Hi, unfortunately I can’t came up with a reason why your DataLoader omits the batch size dimension. I thought about the tuple unpacking part in your training script.

But if I try to reproduce this it returns a 1 dimension for the batch size…

((1, 3, 3, 224, 224), (1, 1, 3, 224, 224), (1, 3, 3, 224, 224))

rather than your case

((3, 3, 224, 224), (1, 3, 224, 224), (3, 3, 224, 224))

For the batch size > 1 part you could try these lines of code.

# input images is a tuple consists of (outfit imgs, positive img, negative imgs
outfit, positive_example, negative_examples = inputs

# flatten batch dimension
outfit = outfit.contiguous().flatten(end_dim=1)
positive_example = positive_example.contiguous().flatten(end_dim=1)
negative_examples = negative_examples.contiguous().flatten(end_dim=1)

# input labels go the same way as input images
outfit_categories, positive_example_category, negative_examples_categories = labels

# flatten batch dimension
outfit_categories = outfit_categories.contiguous().flatten(end_dim=1)
positive_example_category = positive_example_category.contiguous().flatten(end_dim=1)
negative_examples_categories = negative_examples_categories.contiguous().flatten(end_dim=1)

The CSANet call should work as before.

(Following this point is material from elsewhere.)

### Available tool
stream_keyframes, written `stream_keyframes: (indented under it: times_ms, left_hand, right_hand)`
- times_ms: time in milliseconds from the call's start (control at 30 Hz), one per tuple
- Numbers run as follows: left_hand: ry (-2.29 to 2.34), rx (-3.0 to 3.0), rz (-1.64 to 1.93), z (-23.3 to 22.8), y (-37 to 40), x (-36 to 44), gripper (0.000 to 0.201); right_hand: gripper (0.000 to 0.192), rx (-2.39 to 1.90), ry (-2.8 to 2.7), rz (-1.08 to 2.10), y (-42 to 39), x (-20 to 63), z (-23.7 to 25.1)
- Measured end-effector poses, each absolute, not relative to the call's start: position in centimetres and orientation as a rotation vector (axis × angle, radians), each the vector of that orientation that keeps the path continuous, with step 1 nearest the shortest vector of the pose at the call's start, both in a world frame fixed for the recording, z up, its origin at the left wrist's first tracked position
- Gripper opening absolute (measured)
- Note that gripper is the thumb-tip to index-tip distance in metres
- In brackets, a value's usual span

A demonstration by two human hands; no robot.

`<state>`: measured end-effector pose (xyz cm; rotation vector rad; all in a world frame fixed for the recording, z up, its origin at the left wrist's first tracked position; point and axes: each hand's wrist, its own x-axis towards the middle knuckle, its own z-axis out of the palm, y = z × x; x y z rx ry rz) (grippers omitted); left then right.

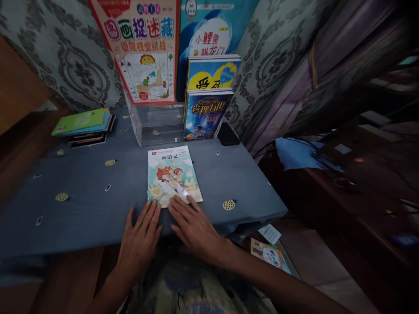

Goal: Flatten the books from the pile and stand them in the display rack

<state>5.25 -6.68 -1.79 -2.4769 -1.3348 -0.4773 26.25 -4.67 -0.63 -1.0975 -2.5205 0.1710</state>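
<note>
A thin picture-covered book point(172, 176) lies face up on the cloth-covered table point(88, 218), near its front edge. My left hand point(140, 231) rests flat with fingers stretched out, its fingertips at the book's lower left corner. Across the lower right part of the book lie the fingertips of my right hand point(196, 226), the fingers extended and a little apart. Neither hand grips anything. Behind the book stands a clear acrylic rack point(157, 126), with a large red-bordered book point(147, 74) upright in its back part.
Blue-covered books point(206, 115) stand at the rack's right side, beside a dark flat phone-like object point(228, 134). A stack of books point(81, 123) lies at the back left. Below the table's right side are more books point(268, 253). A blue cloth point(297, 153) and cables lie further right.
</note>
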Motion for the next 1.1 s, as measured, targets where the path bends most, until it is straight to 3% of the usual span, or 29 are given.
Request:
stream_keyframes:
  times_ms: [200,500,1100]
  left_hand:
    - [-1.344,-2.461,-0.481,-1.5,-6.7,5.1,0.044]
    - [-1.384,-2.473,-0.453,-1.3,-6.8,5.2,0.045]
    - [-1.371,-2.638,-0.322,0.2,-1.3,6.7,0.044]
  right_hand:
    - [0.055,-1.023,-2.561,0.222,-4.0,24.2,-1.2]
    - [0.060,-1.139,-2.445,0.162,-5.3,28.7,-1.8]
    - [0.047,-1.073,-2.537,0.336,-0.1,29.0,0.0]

However, I’m not sure if your AttentionLayer works correctly with the flattened batches. You need to make sure that the attention only consider the corresponding images of the batch.

Hey @christopherkuemmel, I really appreciate your help. I’ll try your solution tomorrow and let you know the result :smiley:

@christopherkuemmel I tried your method and it worked but turned out the number of input images is not fixed in each training example.
For example, the first training triplet could have (3 imgs, 1 positive imgs, 2 negative imgs) and the second would have (4 imgs, 1 positive imgs, 4 negative imgs). This raise an RuntimeError: RuntimeError: invalid argument 0: Sizes of tensors must match except in dimension 0. Got 3 and 4 in dimension 1 at /pytorch/aten/src/TH/generic/THTensor.cpp:689 and they say the only solution is to have batchsize=1.
So I think I would stick with batchsize=1 for now. Thank for your help anyway

@hanhvn I see the problem. You could pad your inputs to have always the same number of images. Meaning extending the number of images with zero filled images to (max_img, 1, max_neg_img). This could be done with a custom transform to pad for max image count in the whole dataset or the collate_fn for batch level padding.

With padding you need to make sure to mask your values to ignore the zeros in further processing.

Good luck and have fun with your implementation. :slight_smile: